The answer must reproduce all of the data below exactly and contain no images.
=====
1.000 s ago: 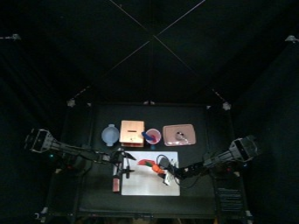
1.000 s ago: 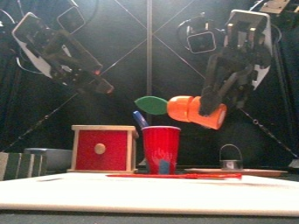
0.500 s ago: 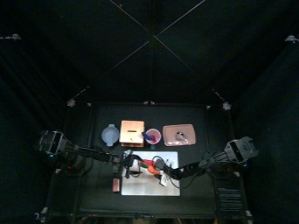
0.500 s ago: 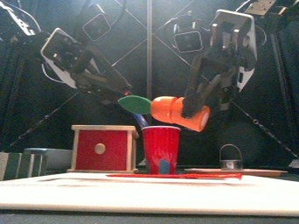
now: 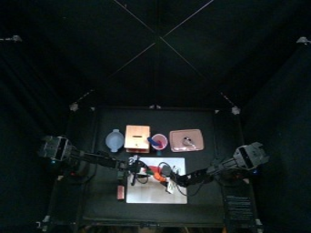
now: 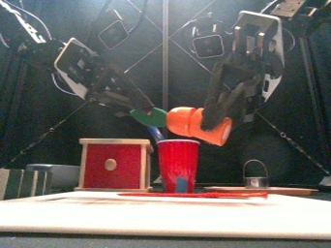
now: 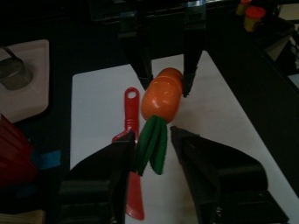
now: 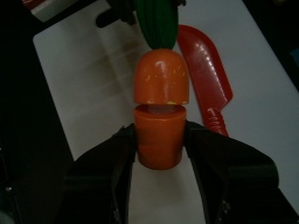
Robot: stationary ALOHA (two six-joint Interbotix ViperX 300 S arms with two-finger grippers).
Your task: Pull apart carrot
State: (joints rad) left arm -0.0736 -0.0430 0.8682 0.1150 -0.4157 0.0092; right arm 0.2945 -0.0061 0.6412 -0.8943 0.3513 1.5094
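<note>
— While both arms hang over the white rectangular board [image 5: 158,179], what grips the bright-orange plastic carrot with its green leafy top [image 6: 189,120]?

— Starting from the left: the left end effector [image 6: 145,109] reaches in from that side, its jaws closed to a narrow gap around the green leaves (the left wrist view shows them between its two jaws). The right end effector [image 8: 160,144] is clamped on the orange body's blunt end.

— Where is the carrot itself?

— Held in the air between the two end effectors, above the board, tilted with the leaves toward the left arm. In the right wrist view a seam shows across the orange body, the two orange parts touching.

— And beneath it?

— A flat red plastic knife [image 7: 131,144] lies on the board. Behind, going left to right in the front view: a red wooden box with a round knob [image 6: 115,163], a red plastic cup [image 6: 179,165] directly under the carrot, and a small dark object with a wire handle [image 6: 255,178] on the black surface [image 5: 213,196].
</note>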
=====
● **Answer for this exercise**
1.000 s ago: 
1.000 s ago: 
0.500 s ago: 
0.500 s ago: 
now: 
now: 
now: 
now: 
Robot: stationary ALOHA (two six-joint Interbotix ViperX 300 S arms with two-finger grippers).
Your task: Pull apart carrot
State: (joints rad) left arm -0.0736 -0.0430 0.8682 0.1150 -0.4157 0.0092; right arm 0.2945 -0.0061 0.6412 -0.8943 0.3513 1.5094
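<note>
— While both arms hang over the white rectangular board [image 5: 158,179], what grips the bright-orange plastic carrot with its green leafy top [image 6: 189,120]?

— Starting from the left: the left end effector [image 6: 145,109] reaches in from that side, its jaws closed to a narrow gap around the green leaves (the left wrist view shows them between its two jaws). The right end effector [image 8: 160,144] is clamped on the orange body's blunt end.

— Where is the carrot itself?

— Held in the air between the two end effectors, above the board, tilted with the leaves toward the left arm. In the right wrist view a seam shows across the orange body, the two orange parts touching.

— And beneath it?

— A flat red plastic knife [image 7: 131,144] lies on the board. Behind, going left to right in the front view: a red wooden box with a round knob [image 6: 115,163], a red plastic cup [image 6: 179,165] directly under the carrot, and a small dark object with a wire handle [image 6: 255,178] on the black surface [image 5: 213,196].
</note>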

That's the full output for the exercise.